Catatan Kepala: ”Kita sering tidak menyadari keberadaan orang-orang penting yang rela menempuh resiko demi memudahkan hidup kita.”

Berapa banyak bahan bakar minyak yang Anda konsumsi selama ini? Apapun jenis bahan bakar itu, kita merasa sudah ‘memilikinya’ begitu menyerahkan sejumlah uang kepada petugas POM bensin. Dengan Rp.200,000.- misalnya, kita sudah ‘memiliki’ sekitar 33,3 liter Premium atau sekitar 24 liter Pertamax. Tetapi, pernahkah Anda bertanya; apakah setiap rupiah yang kita keluarkan untuk membeli BBM itu sepadan dengan ‘pengorbanan’ orang-orang yang bekerja di kilang minyak? Dulu, saya selalu mengira demikian. Kan saya sudah membayar harganya. Bahkan kita, inginnya membayar dengan harga yang semurah-murahnya; namun maunya mendapatkan yang sebanyak-banyaknya. Hari ini, cara pandang saya berubah 180 derajat. Tahukah Anda mengapa?

Pekan lalu, saya berkesempatan untuk mengenal lebih dekat aktivitas sahabat-sahabat saya di kilang minyak milik Pertamina di Dumai.

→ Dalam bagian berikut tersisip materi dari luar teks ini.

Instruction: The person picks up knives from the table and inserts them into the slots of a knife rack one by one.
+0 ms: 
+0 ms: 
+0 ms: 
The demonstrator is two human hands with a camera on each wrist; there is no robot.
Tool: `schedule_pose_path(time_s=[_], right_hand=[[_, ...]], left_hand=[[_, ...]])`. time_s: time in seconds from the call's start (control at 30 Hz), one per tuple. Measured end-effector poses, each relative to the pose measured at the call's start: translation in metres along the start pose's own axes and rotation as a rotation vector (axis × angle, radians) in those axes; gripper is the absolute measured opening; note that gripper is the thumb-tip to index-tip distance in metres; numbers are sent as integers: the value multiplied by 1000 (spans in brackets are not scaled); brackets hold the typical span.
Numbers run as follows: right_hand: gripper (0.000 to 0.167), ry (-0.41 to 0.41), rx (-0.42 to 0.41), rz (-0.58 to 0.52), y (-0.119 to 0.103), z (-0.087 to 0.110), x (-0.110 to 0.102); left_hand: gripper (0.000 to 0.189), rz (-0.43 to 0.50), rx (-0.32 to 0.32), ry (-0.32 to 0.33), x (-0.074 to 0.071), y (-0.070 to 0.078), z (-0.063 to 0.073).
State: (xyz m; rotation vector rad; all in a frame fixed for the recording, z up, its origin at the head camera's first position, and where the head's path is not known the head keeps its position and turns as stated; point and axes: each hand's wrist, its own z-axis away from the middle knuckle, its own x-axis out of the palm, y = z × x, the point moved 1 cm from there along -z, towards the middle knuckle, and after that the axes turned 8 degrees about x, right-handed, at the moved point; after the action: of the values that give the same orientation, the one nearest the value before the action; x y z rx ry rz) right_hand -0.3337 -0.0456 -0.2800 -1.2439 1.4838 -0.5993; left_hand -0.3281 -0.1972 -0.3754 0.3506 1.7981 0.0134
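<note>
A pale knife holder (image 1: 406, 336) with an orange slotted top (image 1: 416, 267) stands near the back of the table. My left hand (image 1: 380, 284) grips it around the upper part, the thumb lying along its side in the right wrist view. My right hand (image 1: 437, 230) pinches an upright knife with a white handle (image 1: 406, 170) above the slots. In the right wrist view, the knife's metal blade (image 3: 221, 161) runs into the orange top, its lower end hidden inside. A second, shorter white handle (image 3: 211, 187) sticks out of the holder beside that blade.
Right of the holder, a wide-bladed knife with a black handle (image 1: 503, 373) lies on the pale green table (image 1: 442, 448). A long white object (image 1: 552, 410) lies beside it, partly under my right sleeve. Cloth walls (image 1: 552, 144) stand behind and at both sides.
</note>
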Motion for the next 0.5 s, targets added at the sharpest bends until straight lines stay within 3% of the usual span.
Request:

Sungguh, kunjungan itu telah membalikkan paradigma saya tentang ‘membeli BBM’. Jika selama ini saya mengira dengan membayar beberapa ribu akan menjadikan saya sebagai pemilik sejumlah Premium atau Pertamax, maka sekarang saya menyadari bahwa kita sering tidak menyadari keberadaan orang-orang penting yang rela menempuh resiko demi memudahkan hidup kita.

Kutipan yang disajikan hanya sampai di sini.